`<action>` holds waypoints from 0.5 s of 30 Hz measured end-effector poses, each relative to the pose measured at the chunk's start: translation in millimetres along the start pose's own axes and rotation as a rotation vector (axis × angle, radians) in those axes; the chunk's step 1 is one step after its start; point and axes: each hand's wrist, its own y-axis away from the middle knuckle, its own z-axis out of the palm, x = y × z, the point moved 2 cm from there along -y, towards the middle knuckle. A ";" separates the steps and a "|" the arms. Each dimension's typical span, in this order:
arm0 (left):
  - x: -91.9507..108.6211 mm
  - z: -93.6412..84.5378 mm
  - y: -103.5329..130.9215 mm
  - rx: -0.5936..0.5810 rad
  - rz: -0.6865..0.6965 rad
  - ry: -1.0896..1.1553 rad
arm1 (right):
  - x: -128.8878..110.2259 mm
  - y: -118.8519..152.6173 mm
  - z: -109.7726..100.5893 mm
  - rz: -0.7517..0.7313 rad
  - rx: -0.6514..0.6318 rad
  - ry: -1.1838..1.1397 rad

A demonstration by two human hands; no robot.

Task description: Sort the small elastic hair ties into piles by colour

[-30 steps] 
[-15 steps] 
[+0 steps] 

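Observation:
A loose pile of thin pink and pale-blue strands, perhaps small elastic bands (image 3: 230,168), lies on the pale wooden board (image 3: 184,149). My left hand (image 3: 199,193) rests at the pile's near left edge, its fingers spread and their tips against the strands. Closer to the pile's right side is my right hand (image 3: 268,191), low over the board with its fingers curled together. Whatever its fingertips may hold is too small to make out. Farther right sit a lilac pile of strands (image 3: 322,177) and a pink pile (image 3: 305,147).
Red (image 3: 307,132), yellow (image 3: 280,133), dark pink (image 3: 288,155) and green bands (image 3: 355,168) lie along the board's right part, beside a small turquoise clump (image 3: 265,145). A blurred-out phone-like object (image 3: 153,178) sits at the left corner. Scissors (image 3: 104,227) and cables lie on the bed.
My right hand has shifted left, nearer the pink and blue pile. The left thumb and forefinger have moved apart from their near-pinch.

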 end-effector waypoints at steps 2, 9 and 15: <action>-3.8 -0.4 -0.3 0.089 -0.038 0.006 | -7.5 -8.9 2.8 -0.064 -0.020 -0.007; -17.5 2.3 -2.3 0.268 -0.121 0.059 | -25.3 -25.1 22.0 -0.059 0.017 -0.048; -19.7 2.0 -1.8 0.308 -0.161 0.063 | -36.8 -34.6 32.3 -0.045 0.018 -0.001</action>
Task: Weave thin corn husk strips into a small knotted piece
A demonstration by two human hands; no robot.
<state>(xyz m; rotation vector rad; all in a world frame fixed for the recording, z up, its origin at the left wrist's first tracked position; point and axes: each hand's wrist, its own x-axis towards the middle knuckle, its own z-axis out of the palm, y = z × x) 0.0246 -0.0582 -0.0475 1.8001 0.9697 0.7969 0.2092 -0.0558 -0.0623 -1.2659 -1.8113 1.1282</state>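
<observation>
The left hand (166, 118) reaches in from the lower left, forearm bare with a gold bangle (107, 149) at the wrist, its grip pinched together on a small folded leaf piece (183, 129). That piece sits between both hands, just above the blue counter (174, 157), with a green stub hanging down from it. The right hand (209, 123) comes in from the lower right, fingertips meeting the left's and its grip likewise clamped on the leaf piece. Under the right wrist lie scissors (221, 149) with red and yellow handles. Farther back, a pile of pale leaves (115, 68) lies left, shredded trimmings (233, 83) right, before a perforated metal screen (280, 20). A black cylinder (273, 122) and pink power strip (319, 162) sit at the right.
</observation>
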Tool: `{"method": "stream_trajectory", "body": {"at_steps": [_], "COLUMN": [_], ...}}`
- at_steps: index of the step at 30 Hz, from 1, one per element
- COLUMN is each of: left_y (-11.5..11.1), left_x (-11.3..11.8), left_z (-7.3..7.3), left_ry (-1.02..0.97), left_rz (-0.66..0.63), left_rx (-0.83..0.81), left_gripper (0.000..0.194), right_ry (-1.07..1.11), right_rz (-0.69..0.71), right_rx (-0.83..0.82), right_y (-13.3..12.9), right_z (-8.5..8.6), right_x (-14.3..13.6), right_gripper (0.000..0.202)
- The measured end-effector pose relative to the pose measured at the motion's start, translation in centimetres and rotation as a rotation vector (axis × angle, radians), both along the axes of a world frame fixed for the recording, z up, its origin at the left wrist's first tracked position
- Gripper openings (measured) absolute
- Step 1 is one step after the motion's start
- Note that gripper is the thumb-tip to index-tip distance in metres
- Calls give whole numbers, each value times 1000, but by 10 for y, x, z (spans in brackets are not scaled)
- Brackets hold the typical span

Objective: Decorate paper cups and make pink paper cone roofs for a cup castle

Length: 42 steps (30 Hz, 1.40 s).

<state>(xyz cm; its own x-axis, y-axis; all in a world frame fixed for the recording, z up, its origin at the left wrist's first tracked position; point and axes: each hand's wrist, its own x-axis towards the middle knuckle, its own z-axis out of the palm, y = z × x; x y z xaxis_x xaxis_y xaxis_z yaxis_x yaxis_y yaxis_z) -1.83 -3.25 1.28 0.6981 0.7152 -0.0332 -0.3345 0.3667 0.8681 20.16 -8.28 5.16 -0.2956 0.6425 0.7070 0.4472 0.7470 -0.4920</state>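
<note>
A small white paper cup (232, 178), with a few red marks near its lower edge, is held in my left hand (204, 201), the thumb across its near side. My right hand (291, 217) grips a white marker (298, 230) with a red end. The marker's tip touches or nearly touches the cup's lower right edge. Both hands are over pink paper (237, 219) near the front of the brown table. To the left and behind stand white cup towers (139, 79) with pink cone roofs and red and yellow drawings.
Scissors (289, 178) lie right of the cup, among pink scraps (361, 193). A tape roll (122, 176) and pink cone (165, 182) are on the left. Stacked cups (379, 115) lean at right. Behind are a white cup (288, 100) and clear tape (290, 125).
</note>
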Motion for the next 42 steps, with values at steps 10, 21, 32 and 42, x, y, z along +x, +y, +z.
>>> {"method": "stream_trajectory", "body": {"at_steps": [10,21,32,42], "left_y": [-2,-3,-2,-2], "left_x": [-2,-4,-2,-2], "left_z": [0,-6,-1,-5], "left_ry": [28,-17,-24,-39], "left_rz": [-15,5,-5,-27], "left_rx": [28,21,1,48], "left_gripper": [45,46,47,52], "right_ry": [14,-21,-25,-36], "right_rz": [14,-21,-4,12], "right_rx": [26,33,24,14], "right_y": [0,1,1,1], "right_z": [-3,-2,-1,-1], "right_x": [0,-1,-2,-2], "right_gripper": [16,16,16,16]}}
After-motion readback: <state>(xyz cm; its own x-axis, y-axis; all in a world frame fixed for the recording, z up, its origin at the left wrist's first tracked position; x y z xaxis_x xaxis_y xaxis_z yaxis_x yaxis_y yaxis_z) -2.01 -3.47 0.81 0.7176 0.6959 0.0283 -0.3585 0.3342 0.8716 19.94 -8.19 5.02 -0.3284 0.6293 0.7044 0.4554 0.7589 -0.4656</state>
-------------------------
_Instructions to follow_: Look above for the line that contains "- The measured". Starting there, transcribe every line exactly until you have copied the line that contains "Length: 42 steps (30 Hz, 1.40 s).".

_Response to the exercise_:
- The measured end-effector pose relative to the pose measured at the motion's start, translation in centimetres and rotation as a rotation vector (axis × angle, radians), both along the axes of a world frame fixed for the recording, z up, its origin at the left wrist's first tracked position
- Gripper openings (measured) absolute
- Step 1 is one step after the motion's start
- Note that gripper is the thumb-tip to index-tip distance in metres
- Calls give whole numbers, each value times 1000, but by 10 for y, x, z (spans in brackets are not scaled)
- Brackets hold the typical span

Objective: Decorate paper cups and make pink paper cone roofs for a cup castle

Length: 42 steps (30 Hz, 1.40 s).

The reply is now complete.